La chute du rouge
La chute du rouge, pièce composée en 2000, puise son organisation formelle dans le modèle du tanka japonais (aba/bb) : de celui-ci découle une imbrication de plusieurs symétries (axiales ou centrales) tant dans la forme globale, que dans l’évolution dynamique, les variations de vitesse ou encore la densité harmonique ; à A correspond une amplification des paramètres jusqu’à la saturation, à B l’inverse, c’est-à-dire à un décroissement de cette densité. Cette composition trouve son inspiration dans la toile éponyme du peintre Philippe Cognée, dans laquelle la matière semble animée d’une effervescence interne, grâce à l’épaisseur des touches picurales et à l’intensité du rouge dominant. C’est cet aspect d’agitation de l’intérieur, qui est à la base des différentes sections.

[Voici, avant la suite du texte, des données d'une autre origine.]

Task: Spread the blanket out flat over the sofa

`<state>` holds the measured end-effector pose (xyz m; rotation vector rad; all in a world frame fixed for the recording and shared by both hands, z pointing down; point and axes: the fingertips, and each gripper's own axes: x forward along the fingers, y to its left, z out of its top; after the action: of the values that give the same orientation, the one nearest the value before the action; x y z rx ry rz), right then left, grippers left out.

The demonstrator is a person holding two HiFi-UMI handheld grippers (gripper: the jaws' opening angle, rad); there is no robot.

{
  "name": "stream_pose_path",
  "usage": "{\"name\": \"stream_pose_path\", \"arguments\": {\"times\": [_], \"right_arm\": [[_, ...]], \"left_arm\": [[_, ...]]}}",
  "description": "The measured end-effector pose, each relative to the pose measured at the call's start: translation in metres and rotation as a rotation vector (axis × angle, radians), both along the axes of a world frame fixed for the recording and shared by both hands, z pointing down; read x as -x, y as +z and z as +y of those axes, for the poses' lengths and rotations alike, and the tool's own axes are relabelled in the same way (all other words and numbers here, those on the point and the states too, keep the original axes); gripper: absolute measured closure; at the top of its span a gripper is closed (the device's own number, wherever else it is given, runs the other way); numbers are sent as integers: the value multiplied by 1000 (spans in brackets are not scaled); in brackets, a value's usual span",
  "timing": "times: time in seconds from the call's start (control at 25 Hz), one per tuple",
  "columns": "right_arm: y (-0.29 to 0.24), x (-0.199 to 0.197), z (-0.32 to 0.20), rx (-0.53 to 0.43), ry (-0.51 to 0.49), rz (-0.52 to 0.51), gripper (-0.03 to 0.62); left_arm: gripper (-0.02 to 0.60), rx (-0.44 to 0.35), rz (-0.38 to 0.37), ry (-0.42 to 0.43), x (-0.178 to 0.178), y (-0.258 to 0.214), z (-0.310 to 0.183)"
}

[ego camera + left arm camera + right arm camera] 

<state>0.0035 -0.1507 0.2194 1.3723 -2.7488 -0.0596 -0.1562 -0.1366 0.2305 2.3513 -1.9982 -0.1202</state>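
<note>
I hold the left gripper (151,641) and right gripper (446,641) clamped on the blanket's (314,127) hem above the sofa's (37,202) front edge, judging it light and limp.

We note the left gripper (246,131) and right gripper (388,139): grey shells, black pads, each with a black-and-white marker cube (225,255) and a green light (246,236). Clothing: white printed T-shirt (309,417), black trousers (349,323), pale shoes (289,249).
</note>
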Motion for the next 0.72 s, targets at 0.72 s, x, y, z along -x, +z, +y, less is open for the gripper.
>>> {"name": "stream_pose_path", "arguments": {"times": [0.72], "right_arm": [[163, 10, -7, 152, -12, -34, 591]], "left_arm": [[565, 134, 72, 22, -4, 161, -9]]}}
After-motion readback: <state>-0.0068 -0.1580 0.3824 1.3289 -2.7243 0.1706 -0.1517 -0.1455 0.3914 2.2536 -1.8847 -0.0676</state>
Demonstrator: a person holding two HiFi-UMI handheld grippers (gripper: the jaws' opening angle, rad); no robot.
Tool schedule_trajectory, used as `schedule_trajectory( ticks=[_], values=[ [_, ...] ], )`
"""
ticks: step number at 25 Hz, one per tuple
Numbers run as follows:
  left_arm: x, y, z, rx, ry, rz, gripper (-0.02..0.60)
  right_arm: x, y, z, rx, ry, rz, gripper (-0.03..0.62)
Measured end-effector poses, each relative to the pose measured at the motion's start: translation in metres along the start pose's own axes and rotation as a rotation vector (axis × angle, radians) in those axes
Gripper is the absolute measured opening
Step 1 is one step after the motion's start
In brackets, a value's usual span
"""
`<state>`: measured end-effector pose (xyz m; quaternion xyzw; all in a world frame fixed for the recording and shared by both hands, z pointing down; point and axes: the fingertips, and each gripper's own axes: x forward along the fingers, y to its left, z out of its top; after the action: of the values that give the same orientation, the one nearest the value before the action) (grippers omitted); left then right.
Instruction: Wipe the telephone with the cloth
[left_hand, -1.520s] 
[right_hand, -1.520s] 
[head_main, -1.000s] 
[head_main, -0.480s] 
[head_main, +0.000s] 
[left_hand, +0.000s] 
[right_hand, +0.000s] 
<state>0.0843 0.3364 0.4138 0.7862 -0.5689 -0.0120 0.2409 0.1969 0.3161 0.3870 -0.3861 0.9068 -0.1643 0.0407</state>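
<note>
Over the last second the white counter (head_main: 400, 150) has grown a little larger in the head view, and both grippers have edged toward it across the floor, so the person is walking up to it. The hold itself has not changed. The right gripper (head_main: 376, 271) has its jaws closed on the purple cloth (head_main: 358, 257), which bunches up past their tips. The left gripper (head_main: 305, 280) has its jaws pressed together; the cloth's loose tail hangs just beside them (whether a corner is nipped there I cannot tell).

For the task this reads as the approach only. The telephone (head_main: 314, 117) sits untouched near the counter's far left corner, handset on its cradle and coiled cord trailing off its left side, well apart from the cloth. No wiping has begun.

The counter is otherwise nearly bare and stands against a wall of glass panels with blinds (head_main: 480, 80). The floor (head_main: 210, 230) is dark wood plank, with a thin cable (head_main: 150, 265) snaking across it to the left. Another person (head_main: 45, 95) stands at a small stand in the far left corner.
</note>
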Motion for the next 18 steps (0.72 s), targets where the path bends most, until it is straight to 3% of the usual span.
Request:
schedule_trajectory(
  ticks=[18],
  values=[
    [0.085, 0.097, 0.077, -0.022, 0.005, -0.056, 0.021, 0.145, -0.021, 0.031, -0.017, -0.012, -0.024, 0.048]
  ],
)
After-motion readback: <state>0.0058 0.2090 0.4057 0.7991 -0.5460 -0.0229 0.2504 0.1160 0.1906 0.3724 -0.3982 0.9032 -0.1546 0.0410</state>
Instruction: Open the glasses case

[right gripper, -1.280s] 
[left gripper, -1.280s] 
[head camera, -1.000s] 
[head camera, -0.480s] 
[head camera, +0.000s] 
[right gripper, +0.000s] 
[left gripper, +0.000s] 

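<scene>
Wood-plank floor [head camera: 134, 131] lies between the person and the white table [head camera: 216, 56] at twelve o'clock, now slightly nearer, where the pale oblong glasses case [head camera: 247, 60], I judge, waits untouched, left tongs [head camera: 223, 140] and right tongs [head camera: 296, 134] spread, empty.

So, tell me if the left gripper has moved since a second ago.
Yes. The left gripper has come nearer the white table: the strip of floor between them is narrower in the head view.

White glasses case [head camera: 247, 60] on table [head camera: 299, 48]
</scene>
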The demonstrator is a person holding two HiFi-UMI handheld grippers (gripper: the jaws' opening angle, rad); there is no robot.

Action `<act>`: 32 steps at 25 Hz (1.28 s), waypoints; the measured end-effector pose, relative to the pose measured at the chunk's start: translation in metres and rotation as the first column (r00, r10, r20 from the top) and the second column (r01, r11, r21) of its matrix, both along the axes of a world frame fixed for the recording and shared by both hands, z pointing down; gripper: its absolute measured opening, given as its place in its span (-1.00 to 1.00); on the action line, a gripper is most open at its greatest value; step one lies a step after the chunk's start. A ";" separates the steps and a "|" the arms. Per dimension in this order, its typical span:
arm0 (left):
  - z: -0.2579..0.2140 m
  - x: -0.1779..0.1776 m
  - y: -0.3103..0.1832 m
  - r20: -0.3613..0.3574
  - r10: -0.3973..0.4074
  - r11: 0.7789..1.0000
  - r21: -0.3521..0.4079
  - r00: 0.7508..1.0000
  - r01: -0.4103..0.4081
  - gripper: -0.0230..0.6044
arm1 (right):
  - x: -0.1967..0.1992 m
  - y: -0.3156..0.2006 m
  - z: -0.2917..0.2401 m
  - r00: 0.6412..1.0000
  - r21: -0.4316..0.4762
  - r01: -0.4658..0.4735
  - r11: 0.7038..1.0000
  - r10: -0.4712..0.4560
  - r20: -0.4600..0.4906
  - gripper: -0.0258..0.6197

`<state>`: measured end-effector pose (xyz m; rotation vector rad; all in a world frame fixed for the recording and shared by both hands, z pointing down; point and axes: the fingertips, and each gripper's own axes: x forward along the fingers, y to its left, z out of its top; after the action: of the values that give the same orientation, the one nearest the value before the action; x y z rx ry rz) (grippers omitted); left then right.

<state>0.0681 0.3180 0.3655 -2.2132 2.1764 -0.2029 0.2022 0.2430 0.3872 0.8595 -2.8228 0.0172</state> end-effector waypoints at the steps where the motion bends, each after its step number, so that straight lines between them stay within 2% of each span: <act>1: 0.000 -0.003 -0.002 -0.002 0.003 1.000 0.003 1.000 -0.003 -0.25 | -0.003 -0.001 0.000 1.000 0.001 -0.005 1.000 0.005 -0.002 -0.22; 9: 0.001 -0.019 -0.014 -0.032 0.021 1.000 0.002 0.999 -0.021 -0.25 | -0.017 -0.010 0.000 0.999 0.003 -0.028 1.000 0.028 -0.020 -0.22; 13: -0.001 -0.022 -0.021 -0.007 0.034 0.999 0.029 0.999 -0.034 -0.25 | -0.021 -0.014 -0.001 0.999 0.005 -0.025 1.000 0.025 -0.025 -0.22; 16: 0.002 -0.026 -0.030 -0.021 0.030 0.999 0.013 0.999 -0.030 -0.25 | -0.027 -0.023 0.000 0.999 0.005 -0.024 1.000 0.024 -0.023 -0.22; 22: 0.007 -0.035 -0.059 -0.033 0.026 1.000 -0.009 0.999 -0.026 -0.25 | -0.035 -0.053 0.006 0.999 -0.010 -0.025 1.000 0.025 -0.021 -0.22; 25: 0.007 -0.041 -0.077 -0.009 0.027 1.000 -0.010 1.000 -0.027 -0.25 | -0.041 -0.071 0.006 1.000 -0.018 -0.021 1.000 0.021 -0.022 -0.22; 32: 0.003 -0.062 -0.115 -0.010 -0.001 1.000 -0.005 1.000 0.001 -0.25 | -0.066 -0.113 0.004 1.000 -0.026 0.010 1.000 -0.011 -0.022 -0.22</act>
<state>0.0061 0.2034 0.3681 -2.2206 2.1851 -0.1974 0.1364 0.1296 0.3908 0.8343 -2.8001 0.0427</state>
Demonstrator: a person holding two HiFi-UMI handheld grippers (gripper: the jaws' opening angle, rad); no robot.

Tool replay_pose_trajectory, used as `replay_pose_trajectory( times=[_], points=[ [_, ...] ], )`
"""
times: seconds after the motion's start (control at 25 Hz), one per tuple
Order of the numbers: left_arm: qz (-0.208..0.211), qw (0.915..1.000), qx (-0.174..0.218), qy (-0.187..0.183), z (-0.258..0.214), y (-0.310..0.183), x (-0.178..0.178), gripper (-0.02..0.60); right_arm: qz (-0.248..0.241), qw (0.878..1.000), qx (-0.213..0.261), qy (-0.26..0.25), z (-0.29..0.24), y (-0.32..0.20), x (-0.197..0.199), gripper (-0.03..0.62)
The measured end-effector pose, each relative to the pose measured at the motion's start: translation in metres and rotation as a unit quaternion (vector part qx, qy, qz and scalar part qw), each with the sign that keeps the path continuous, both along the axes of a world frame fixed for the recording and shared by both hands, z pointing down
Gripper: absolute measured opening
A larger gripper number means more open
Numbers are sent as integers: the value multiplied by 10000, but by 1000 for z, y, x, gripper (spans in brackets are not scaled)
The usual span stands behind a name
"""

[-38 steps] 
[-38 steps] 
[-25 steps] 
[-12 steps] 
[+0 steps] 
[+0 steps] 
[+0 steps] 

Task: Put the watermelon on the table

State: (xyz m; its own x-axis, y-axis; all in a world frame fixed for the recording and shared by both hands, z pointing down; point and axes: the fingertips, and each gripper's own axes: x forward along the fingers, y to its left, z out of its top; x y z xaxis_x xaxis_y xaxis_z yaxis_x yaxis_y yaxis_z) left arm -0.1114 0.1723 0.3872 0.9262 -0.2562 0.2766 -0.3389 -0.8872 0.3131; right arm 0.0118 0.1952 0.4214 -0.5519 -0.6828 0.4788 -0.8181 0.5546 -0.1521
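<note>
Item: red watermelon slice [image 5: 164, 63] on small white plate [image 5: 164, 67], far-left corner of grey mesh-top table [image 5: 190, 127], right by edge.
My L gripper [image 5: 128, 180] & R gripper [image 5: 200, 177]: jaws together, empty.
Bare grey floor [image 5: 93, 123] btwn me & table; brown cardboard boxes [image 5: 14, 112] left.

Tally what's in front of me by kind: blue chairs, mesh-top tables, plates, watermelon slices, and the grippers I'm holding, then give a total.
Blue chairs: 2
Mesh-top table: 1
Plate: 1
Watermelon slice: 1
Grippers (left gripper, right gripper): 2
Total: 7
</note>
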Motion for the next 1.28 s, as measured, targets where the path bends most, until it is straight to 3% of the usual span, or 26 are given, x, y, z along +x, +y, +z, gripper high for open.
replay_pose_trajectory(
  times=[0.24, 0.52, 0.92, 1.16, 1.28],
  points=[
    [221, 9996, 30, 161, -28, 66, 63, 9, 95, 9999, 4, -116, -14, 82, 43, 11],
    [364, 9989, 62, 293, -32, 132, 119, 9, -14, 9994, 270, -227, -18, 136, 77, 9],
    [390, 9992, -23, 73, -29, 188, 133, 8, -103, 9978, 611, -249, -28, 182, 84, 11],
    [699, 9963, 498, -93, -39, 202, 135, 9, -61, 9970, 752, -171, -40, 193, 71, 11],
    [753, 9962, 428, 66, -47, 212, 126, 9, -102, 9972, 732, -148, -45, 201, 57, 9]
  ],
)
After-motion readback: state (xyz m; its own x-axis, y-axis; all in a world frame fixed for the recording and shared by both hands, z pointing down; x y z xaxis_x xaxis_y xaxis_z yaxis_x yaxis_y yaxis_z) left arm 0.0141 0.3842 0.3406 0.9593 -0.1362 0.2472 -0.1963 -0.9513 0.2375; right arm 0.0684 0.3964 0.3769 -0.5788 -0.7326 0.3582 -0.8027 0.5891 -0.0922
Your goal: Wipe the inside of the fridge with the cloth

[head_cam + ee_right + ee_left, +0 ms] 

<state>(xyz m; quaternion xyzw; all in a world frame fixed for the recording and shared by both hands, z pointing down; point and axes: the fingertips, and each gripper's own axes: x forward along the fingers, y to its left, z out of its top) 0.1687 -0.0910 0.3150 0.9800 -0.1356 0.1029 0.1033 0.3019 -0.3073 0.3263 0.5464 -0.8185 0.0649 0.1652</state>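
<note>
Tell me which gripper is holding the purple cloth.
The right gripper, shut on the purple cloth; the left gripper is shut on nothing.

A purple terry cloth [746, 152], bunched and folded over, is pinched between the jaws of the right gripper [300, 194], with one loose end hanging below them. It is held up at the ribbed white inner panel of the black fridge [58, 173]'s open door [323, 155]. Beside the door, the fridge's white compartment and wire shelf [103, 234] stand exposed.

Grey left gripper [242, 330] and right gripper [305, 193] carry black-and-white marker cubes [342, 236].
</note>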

La première partie débute sur une longue plage très lente où les différents effets des instruments, les déviations presque insaisissables d’un même son (Sib) créent une animation constante (battements, vibratos, trémolos, etc.) aboutissant sur une accélération au champ harmonique composé de trois notes amenant une première saturation, sauvage et chaotique. Subitement, un nouveau champ harmonique fait son apparition, au caractère évanescent et impalpable, chatoiement d’harmoniques et murmures laissant peu à peu la place à une brève cadence qui consiste en un immense et implacable crescendo : un nouveau climax est atteint, qui s’érode peu à peu en un passage très rythmique, graduellement « ramolli », plus lent et plus tranquille. Un accord cristallin basé sur les harmoniques de la note Mi (utilisée en ostinato dans la section précédente) amène une cadence de clarinette, court intermède reprenant comme une synthèse les champs harmoniques développés jusqu’ici. Plus calme est le passage suivant, miroir de l’introduction : mais cette fois-ci, le Sib est projeté dans l’espace, il n’est plus polarisé dans un même registre ; un point distingue cette plage du commencement : des notes répétées accentuent l’agitation interne du son, et d’elles surgit un ostinato très rythmique allant crescendo, progressivement plus féroce, évoluant dans toutes les directions par l’apparition d’arpèges et de clusters ; jaillit alors une quinte qui se brouille pour évoluer vers un trille après un bref passage par le cluster. Le trille, telles les Métamorphoses d’Escher, se transforme graduellement en un accord aux couleurs diatoniques, qui en disparaissant dans une courte coda, permet à la pièce de retourner au silence qu’elle avait quitté durant onze minutes.